Get ready to be schooled, asere. It’s time for a Cuban music lesson! Learn to tell your cha cha cha from your mambo without leaving your couch. Put on your dancing shoes, guayaberas, park your 57 Chevy, light up that Habano, and pay attention.

First of all let’s clear something up right away, not all Cuban music is Salsa. In fact all Puerto Rican, Dominican, Panamanian, and Columbian music isn’t Salsa either. Salsa was born in Spanish Harlem in the 70’s by Nuyoricans and Cuban exiles playing a faster rock and jazz influenced hybrid. If you hear someone refer to the Buena Vista Social Club or Perez Prado as Salsa you have our permission to kick them in the box for their ignorance.
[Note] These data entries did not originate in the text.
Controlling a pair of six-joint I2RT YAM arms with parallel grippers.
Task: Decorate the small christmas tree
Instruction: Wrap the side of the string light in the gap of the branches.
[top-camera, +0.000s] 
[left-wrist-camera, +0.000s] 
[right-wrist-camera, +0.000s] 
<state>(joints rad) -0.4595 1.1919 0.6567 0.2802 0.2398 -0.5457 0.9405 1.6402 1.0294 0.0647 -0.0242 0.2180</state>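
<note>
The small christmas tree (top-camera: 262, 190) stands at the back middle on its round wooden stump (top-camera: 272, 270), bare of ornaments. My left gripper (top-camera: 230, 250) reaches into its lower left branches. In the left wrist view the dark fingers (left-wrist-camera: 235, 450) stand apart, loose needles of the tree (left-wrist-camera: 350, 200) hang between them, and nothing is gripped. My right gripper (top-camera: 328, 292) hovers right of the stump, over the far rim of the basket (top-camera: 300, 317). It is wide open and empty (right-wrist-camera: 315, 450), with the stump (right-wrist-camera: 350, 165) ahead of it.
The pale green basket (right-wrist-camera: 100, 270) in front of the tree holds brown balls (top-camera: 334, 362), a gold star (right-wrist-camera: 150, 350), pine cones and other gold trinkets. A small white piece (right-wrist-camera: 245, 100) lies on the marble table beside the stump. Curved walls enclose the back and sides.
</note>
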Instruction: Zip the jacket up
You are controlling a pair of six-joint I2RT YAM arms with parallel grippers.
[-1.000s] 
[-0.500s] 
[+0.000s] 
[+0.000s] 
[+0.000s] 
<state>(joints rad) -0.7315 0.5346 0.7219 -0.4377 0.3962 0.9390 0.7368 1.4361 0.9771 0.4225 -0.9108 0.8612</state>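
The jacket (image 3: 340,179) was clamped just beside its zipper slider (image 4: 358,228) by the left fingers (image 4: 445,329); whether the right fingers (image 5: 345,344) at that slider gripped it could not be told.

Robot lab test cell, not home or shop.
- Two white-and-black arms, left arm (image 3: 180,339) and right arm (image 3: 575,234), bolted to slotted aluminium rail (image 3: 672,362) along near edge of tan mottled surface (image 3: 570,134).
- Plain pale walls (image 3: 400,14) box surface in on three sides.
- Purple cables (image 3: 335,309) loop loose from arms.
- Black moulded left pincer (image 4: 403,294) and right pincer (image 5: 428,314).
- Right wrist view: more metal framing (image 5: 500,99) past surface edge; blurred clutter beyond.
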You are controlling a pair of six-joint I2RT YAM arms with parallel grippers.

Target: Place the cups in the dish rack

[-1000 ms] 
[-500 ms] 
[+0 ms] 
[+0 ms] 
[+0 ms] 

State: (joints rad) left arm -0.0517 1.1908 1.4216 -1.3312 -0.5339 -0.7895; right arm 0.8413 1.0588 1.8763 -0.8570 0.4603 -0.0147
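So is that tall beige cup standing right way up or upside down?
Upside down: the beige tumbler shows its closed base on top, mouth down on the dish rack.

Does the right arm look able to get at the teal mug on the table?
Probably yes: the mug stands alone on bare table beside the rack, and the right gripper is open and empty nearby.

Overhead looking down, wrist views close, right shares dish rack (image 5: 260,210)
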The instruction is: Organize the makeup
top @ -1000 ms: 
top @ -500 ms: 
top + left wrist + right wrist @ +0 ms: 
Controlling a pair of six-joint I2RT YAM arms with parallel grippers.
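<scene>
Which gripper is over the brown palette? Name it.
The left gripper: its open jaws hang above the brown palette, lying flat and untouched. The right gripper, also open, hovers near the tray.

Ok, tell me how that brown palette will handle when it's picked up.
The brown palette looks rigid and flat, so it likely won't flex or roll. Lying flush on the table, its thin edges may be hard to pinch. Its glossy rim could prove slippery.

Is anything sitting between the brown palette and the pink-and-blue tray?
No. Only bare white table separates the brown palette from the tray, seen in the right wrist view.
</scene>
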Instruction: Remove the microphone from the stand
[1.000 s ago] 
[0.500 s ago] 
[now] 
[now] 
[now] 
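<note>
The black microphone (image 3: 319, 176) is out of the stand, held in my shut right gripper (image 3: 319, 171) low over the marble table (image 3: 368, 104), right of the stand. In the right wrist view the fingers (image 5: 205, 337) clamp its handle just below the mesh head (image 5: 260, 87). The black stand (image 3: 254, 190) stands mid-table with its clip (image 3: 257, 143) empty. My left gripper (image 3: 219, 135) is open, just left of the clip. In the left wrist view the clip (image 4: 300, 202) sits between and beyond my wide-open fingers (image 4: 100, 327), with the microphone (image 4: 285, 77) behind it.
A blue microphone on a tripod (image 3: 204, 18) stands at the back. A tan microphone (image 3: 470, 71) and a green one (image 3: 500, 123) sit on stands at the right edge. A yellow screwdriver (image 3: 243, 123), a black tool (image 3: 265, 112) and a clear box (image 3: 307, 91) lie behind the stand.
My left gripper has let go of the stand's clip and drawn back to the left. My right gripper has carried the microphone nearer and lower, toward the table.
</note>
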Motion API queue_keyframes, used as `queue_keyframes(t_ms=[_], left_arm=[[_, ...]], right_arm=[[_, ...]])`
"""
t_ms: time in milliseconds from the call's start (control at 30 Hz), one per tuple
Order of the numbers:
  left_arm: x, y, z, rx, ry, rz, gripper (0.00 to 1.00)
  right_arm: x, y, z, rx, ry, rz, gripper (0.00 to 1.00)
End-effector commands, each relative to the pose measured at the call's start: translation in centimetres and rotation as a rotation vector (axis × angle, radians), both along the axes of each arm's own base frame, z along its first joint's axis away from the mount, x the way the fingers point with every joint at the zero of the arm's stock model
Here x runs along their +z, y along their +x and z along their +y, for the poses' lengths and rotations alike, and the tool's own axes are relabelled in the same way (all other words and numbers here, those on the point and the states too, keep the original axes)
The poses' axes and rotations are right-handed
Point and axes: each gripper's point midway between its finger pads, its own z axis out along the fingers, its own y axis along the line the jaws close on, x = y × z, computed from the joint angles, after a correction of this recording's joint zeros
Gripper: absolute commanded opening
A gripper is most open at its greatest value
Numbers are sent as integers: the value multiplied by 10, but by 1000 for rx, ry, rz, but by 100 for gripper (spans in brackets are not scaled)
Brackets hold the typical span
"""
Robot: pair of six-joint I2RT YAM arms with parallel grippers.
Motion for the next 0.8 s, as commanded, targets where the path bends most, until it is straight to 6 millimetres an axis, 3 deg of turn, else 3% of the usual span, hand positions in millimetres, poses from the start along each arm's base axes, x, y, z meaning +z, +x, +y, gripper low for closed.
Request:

So now that we’ve clarified that, lets start with the man that is arguably the greatest Cuban bandleader of all time: Benny Moré. Benny was born in a small one horse town in Matanzas called Santa Isabel de las Lajas (actually we’ve seen this town. It’s not even a one horse town. They had a three legged jackass they called a horse). Benny went to the big city of Havana as a young man to make his fortune. This was when Havana was the most awesomest place ever full of swanky mob run hotels, casinos, whorehouses, and dance clubs. It was like Vegas with better architecture and less Cirque de Soleil. Benny quickly became famous all over Cuba for his infectious songs and his sheer unadulterated showmanship. He would arrive late, like several hours late, drunk off a bottle or two of rum with a couple of Cuban hevas on each arm. With his baggy pants and signature dancing he would lead one of Cuba’s all time greatest bands. People would put up with the lateness because the experience was sheer magic. Benny might jump into the audience during a sax solo to punch out a belligerent patron or dance with an American tourist and jump back on stage in time for the chorus.

Sadly Benny’s hard living caught up with him and he died at a young age from cirrhosis of the liver. Yes, friends. Drinking several bottles of rum a day is not a healthy lifestyle choice. He lived like a rockstar but he had the goods to back it up. Benny is considered a national treasure in Cuba where a statue of him stands outside the Tropicana in Havana. Luckily you can download his music and relive those heady days of the 50s when men were men, women wore tight dresses that clung to their bodies in a tropical sweat, and mojitos were something yuppies hadn’t discovered yet.